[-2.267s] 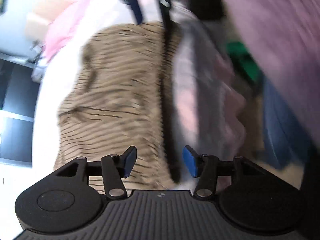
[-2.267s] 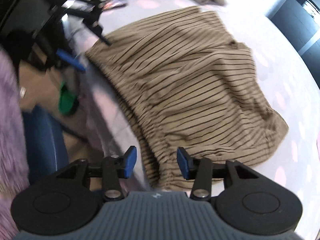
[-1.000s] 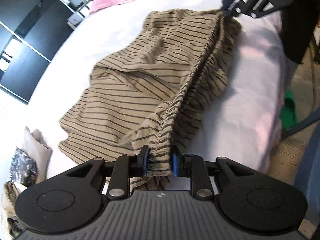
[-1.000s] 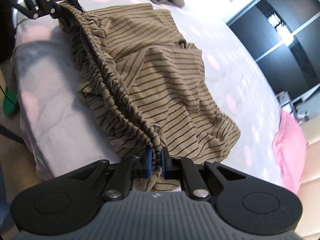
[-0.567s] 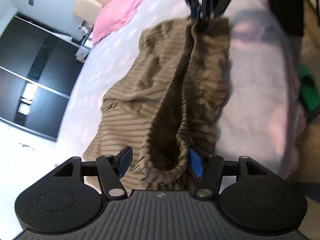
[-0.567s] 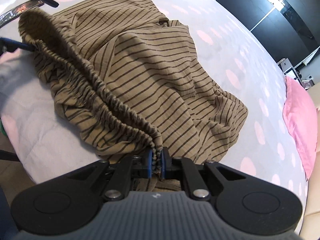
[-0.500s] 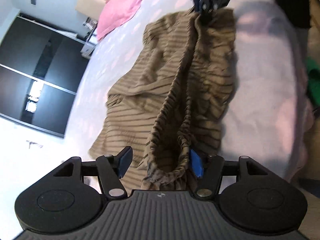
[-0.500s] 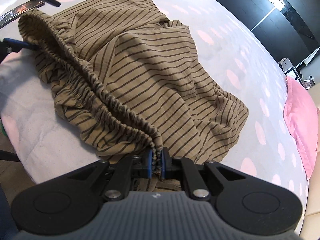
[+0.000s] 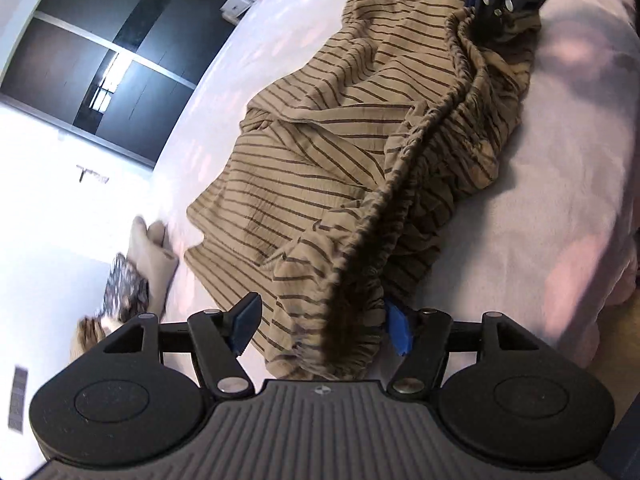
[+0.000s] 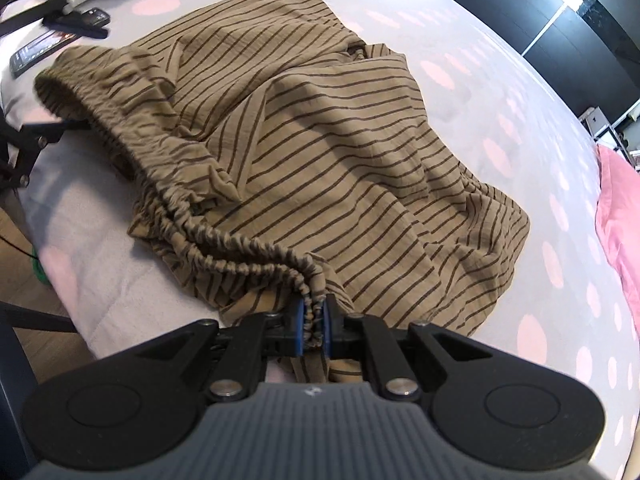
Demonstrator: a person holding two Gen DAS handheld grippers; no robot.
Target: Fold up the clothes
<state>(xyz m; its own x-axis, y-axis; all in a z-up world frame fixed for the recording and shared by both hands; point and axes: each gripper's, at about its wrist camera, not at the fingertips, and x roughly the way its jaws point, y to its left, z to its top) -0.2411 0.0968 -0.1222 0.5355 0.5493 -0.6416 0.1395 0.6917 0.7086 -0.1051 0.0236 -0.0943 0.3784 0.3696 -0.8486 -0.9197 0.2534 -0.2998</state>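
Right wrist view: striped garment (image 10: 320, 152), tan, thin crinkled cotton; lies rumpled on the dotted bed (image 10: 500, 92). Judged light, limp, non-slippery. Best hold: elastic waistband (image 10: 224, 236). Right gripper (image 10: 311, 330) fingers pinch that band; left gripper (image 9: 320, 326) fingers opening, cloth loose between.

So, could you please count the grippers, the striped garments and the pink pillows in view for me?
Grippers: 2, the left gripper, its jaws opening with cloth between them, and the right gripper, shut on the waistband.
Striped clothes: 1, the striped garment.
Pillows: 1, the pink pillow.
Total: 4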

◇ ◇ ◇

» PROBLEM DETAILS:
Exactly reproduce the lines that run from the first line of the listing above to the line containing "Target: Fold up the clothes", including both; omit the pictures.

» ANSWER BOX:
[-2.267s] 
[-2.267s] 
[-1.000s] 
[-1.000s] 
[-0.567s] 
[-0.567s] 
[-0.500s] 
[-0.500s] 
[+0.000s] 
[+0.000s] 
Demonstrator: a person holding two Gen DAS handheld grippers; no robot.
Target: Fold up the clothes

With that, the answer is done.